The bailout package that is about to be rammed down Congress' throat is not just economically foolish. It is downright sinister. It makes a mockery of our Constitution, which our leaders should never again bother pretending is still in effect. It promises the American people a never-ending nightmare of ever-greater debt liabilities they will have to shoulder. Two weeks ago, financial analyst Jim Rogers said the bailout of Fannie Mae and Freddie Mac made America more communist than China! "This is welfare for the rich," he said. "This is socialism for the rich. It's bailing out the financiers, the banks, the Wall Streeters."

That describes the current bailout package to a T. And we're being told it's unavoidable. The claim that the market caused all this is so staggeringly foolish that only politicians and the media could pretend to believe it. But that has become the conventional wisdom, with the desired result that those responsible for the credit bubble and its predictable consequences – predictable, that is, to those who understand sound, Austrian economics – are being let off the hook. The Federal Reserve System is actually positioning itself as the savior, rather than the culprit, in this mess!

• The Treasury Secretary is authorized to purchase up to $700 billion in mortgage-related assets at any one time. That means $700 billion is only the very beginning of what will hit us.

• Financial institutions are "designated as financial agents of the Government." This is the New Deal to end all New Deals.

• Then there's this: "Decisions by the Secretary pursuant to the authority of this Act are non-reviewable and committed to agency discretion, and may not be reviewed by any court of law or any administrative agency." Translation: the Secretary can buy up whatever junk debt he wants to, burden the American people with it, and be subject to no one in the process.

There goes your country. Even some so-called free-market economists are calling all this "sadly necessary." Sad, yes. Necessary? Don't make me laugh. Our one-party system is complicit in yet another crime against the American people. The two major party candidates for president themselves initially indicated their strong support for bailouts of this kind – another example of the big choice we're supposedly presented with this November: yes or yes. Now, with a backlash brewing, they're not quite sure what their views are. A sad display, really.
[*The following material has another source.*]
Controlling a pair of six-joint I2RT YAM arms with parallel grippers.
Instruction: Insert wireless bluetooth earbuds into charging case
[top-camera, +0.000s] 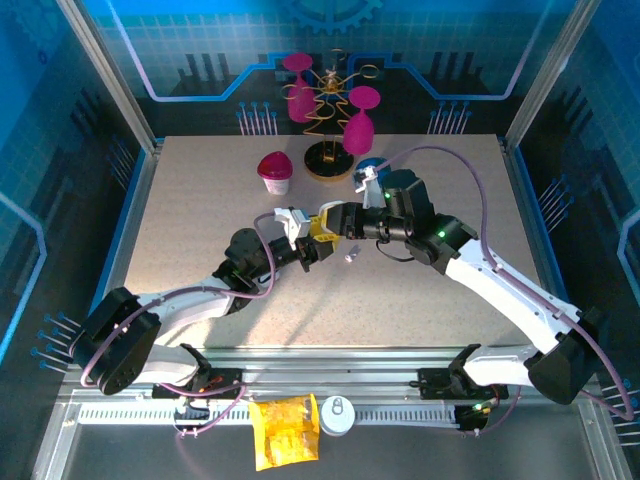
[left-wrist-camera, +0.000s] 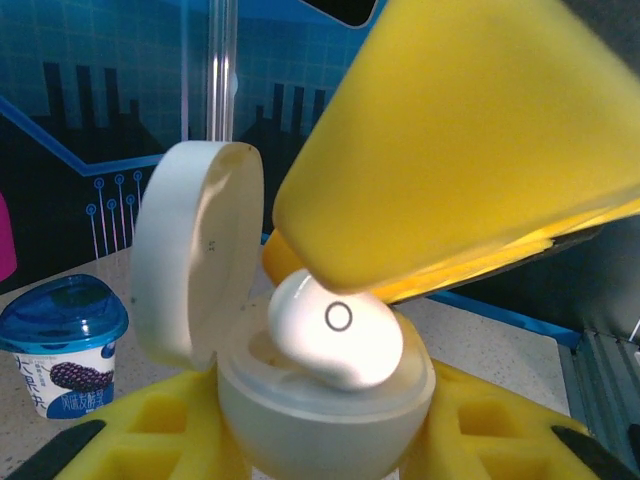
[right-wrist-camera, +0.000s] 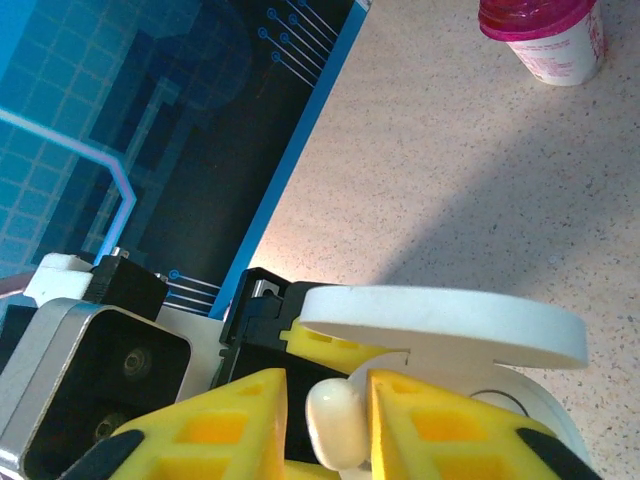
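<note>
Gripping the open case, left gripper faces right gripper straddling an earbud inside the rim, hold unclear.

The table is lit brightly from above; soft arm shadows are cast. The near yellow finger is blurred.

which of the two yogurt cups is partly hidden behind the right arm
The blue-lidded cup, right of the gold rack: the right arm covers part of it. The pink-lidded cup stands in the open, left of the rack.
</note>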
Although the present bailout package is almost certainly not the end of the political atrocities we'll witness in connection with the crisis, time is short. Congress may vote as soon as tomorrow. With a Rasmussen poll finding support for the bailout at an anemic seven percent, some members of Congress are afraid to vote for it. Call them! Let them hear from you! Tell them you will never vote for anyone who supports this atrocity.

The issue boils down to this: do we care about freedom? Do we care about responsibility and accountability? Do we care that our government and media have been bought and paid for? Do we care that average Americans are about to be looted in order to subsidize the fattest of cats on Wall Street and in government? Do we care?

When the chips are down, will we stand up and fight, even if it means standing up against every stripe of fashionable opinion in politics and the media? Times like these have a way of telling us what kind of a people we are, and what kind of country we shall be.

After Thoughts

There are wire reports that Congress is closing in on a "deal" as Bush alluded to in his speech. But given the level of suspicion and controversy over what is going on, one has to wonder whether the fragile consensus in America about what the country stands for – free-markets or socialism – will only increase. Additionally, there is plentiful underground suspicion that the crisis is at least to some degree being manufactured, or at least exacerbated by the powers that be to shove this still-republican country toward some sort of closer union with Canada and Mexico – a low-key version of the European Union. Whether or not this is the case, it is fairly obvious that the monetary elite has a sizeable chunk of work cut out for it to reintroduce confidence into the system. Tens of millions of Americans have watched the wheels come off the markets. That sort of realization will have a long-term ripple effect on confidence in the current system no matter what happens now.